§ **What you have to do**
Exactly reproduce the lines of the listing below from the one containing "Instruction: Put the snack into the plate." through the one containing "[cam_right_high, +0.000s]". Skip the images.

§ **The data**
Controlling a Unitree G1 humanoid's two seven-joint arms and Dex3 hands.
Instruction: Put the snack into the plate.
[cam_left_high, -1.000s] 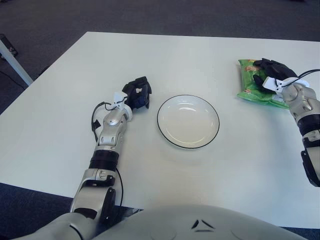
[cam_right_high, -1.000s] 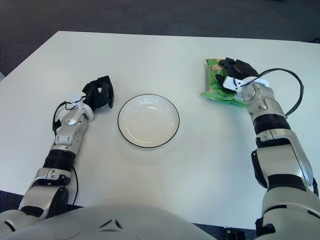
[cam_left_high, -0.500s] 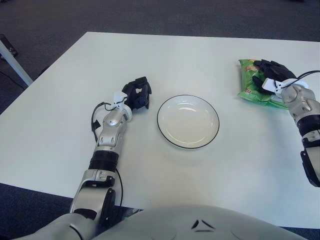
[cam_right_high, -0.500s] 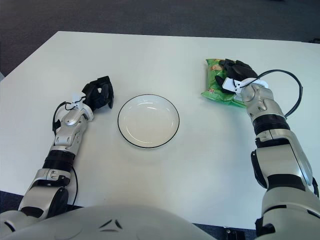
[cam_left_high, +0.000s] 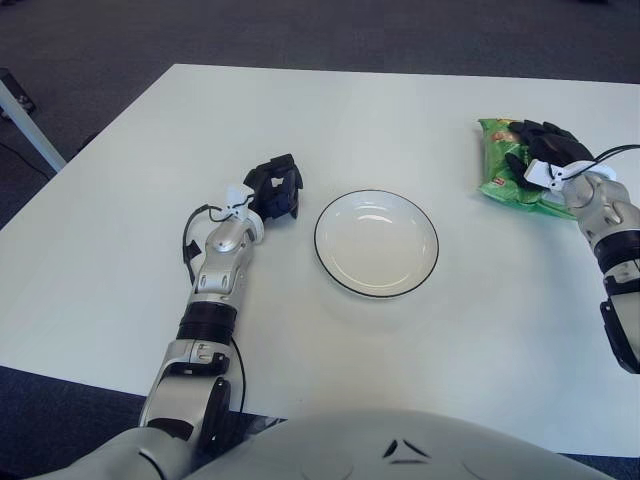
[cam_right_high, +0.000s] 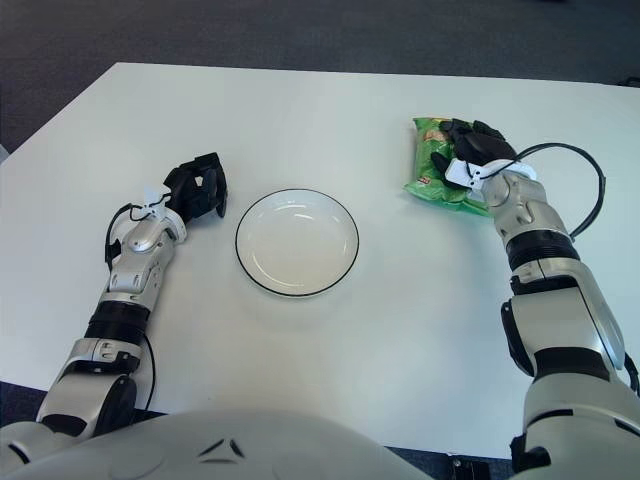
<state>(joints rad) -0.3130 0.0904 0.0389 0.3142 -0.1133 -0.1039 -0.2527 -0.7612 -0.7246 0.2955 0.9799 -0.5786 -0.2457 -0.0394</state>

§ **Output for this task**
Instruction: Put the snack into the plate.
[cam_left_high, -1.000s] 
[cam_right_high, -1.000s] 
[cam_left_high, -0.500s] 
[cam_right_high, -0.500s] 
[cam_left_high, +0.000s] 
[cam_right_high, +0.000s] 

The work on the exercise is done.